■ DATA SUPPLIED ■
----------

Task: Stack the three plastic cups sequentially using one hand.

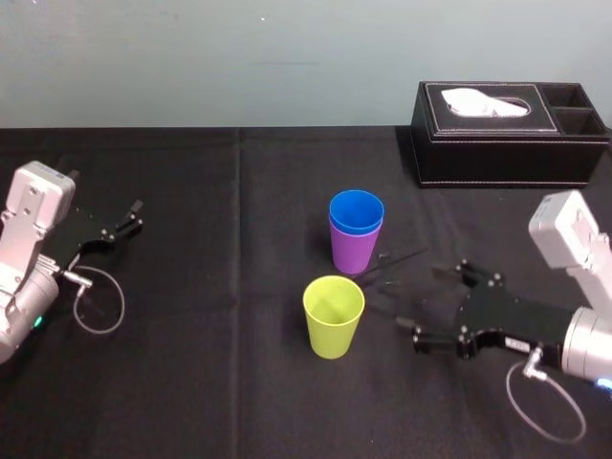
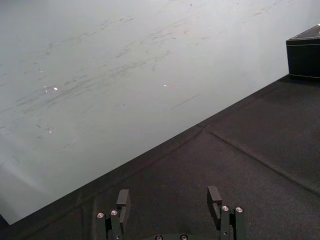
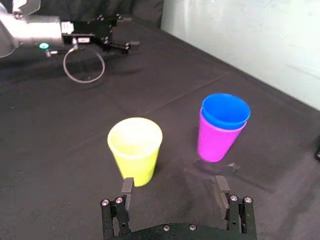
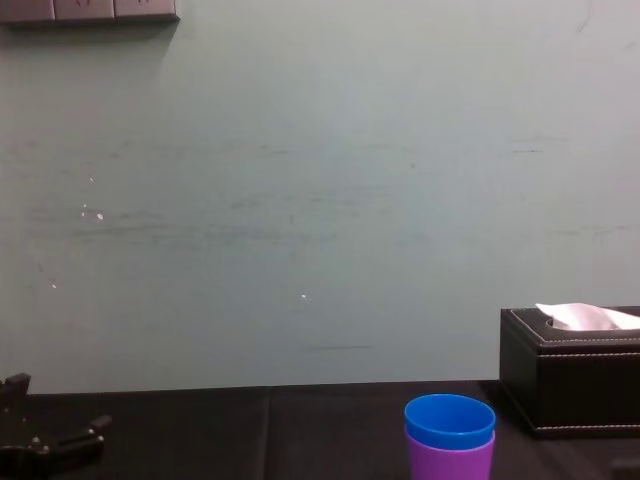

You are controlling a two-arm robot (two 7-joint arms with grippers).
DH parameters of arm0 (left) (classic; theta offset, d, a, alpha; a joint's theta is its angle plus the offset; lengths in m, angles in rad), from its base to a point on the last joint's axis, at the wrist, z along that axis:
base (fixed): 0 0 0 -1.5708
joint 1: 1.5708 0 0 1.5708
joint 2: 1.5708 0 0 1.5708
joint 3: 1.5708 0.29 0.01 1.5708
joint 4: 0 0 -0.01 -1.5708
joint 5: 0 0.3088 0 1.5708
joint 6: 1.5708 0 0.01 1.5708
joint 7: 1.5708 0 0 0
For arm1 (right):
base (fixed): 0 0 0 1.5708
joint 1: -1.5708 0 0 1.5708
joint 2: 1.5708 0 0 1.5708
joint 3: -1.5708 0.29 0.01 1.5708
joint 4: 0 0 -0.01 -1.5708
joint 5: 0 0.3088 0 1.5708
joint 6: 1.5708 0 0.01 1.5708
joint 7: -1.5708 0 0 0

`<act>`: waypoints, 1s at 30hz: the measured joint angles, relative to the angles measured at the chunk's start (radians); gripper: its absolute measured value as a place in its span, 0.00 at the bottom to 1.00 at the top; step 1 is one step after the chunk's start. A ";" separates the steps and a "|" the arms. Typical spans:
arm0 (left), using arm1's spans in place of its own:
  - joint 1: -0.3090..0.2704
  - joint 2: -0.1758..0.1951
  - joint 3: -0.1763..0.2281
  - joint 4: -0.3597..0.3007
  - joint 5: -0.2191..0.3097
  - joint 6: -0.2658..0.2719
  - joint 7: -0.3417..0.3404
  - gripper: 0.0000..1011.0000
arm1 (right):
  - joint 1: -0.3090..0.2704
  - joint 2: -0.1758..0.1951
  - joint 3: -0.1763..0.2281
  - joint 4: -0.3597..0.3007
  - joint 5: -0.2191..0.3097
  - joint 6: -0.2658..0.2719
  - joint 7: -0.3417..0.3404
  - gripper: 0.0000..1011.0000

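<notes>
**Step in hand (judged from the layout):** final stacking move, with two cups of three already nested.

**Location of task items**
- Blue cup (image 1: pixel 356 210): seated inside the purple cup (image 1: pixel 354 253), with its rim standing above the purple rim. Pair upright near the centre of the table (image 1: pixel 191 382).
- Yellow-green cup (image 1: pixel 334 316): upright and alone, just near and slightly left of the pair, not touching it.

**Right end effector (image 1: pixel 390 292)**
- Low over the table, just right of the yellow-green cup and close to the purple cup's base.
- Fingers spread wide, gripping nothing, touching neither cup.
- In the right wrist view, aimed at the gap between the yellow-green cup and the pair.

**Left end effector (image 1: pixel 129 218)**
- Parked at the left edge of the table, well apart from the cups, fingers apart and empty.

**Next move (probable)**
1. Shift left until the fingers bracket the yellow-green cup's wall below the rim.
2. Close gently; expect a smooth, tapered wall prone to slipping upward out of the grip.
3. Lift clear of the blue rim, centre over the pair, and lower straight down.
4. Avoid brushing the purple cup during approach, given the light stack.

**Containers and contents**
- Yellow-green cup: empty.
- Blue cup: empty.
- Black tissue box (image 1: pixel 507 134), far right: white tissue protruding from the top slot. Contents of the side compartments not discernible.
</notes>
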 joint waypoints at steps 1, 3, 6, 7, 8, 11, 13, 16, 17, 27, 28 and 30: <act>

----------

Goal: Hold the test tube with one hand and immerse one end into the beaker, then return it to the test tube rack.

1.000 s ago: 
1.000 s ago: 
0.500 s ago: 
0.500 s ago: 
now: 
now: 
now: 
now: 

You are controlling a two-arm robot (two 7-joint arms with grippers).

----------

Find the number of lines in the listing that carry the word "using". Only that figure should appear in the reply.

■ TASK ANSWER ■
2